*YOUR TASK*.
Where does the string "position" appear in the material? Copy each line that holds it.

*GIVEN DATA*.
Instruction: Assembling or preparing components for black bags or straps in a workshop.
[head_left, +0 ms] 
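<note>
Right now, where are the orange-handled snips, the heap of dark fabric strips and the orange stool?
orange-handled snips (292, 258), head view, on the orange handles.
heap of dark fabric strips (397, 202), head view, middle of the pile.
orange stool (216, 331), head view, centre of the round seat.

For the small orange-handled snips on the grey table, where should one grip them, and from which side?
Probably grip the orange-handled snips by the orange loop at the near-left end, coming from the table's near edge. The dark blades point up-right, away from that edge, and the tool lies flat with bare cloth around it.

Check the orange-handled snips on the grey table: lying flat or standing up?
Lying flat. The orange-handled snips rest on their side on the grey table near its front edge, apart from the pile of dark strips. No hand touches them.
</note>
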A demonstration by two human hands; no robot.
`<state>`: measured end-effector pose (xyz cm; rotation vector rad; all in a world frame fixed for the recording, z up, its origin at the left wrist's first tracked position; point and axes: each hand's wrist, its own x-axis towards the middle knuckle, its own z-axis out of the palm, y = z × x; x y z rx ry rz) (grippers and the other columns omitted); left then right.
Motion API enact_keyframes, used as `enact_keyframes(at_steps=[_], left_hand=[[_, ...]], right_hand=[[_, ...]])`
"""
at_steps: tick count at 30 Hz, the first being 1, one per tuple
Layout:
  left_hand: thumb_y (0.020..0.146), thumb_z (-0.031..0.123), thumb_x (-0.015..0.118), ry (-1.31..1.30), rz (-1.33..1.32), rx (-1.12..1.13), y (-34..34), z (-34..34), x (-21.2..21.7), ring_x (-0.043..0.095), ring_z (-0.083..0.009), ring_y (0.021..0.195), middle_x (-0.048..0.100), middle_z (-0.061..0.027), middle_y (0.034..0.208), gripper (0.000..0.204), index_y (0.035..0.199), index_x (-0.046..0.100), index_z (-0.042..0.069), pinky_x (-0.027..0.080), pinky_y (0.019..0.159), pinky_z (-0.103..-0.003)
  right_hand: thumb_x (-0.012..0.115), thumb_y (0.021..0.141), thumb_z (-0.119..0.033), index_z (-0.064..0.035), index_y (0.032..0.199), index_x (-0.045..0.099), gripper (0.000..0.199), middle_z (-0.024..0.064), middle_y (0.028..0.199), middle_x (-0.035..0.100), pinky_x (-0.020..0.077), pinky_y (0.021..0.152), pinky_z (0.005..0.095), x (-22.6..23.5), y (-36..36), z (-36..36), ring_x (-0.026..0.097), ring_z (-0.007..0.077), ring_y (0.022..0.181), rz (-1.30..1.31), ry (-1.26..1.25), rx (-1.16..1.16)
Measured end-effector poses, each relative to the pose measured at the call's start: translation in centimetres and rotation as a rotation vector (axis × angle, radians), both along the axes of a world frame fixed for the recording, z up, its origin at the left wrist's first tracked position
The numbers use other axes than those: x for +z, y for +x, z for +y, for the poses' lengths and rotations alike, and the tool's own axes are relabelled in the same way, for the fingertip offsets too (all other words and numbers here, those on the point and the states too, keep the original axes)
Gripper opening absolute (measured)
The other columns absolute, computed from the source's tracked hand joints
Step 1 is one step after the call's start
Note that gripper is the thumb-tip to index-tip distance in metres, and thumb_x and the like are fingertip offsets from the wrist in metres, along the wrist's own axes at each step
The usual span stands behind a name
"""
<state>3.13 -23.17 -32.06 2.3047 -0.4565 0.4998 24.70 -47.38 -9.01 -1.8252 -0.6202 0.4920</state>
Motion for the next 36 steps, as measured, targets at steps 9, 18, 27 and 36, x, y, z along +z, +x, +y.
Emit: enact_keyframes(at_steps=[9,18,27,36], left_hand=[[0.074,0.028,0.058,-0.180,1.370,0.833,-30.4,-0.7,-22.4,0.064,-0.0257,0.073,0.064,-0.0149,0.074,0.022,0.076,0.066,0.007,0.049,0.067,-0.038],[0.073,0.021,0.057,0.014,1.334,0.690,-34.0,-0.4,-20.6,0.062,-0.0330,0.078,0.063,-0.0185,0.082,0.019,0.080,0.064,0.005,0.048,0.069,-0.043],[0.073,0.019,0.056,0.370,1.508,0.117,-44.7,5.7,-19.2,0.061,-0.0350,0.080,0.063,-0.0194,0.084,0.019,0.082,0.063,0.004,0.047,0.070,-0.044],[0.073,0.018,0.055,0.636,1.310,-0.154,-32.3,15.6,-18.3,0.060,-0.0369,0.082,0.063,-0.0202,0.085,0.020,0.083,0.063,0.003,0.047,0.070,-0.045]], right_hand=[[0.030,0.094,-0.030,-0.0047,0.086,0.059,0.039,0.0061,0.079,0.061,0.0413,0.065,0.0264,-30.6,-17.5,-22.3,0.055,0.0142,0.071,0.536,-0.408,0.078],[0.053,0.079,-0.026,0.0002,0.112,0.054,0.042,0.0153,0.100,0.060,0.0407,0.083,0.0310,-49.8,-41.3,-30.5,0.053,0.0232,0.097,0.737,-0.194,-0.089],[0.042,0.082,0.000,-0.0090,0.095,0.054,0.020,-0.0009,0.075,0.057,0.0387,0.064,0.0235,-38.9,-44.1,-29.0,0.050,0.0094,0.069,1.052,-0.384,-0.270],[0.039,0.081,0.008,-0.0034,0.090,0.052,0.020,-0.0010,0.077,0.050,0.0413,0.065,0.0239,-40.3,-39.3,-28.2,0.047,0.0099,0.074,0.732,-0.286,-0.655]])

*ANSWER SPACE*.
`<state>`: measured end-effector pose (xyz cm; rotation vector rad; all in a world frame fixed for the recording, z up, its origin at the left wrist's first tracked position; point and axes: each hand's wrist, its own x-axis towards the middle knuckle, its own z-axis out of the palm, y = z × x; x y z rx ry rz) (grippers and the other columns omitted); left then right.
Measured end-effector poses, each relative to the pose measured at the call's start: translation in centimetres and rotation as a rotation vector (axis × angle, radians), both along the axes of a world frame fixed for the recording, z up, its origin at the left wrist's first tracked position

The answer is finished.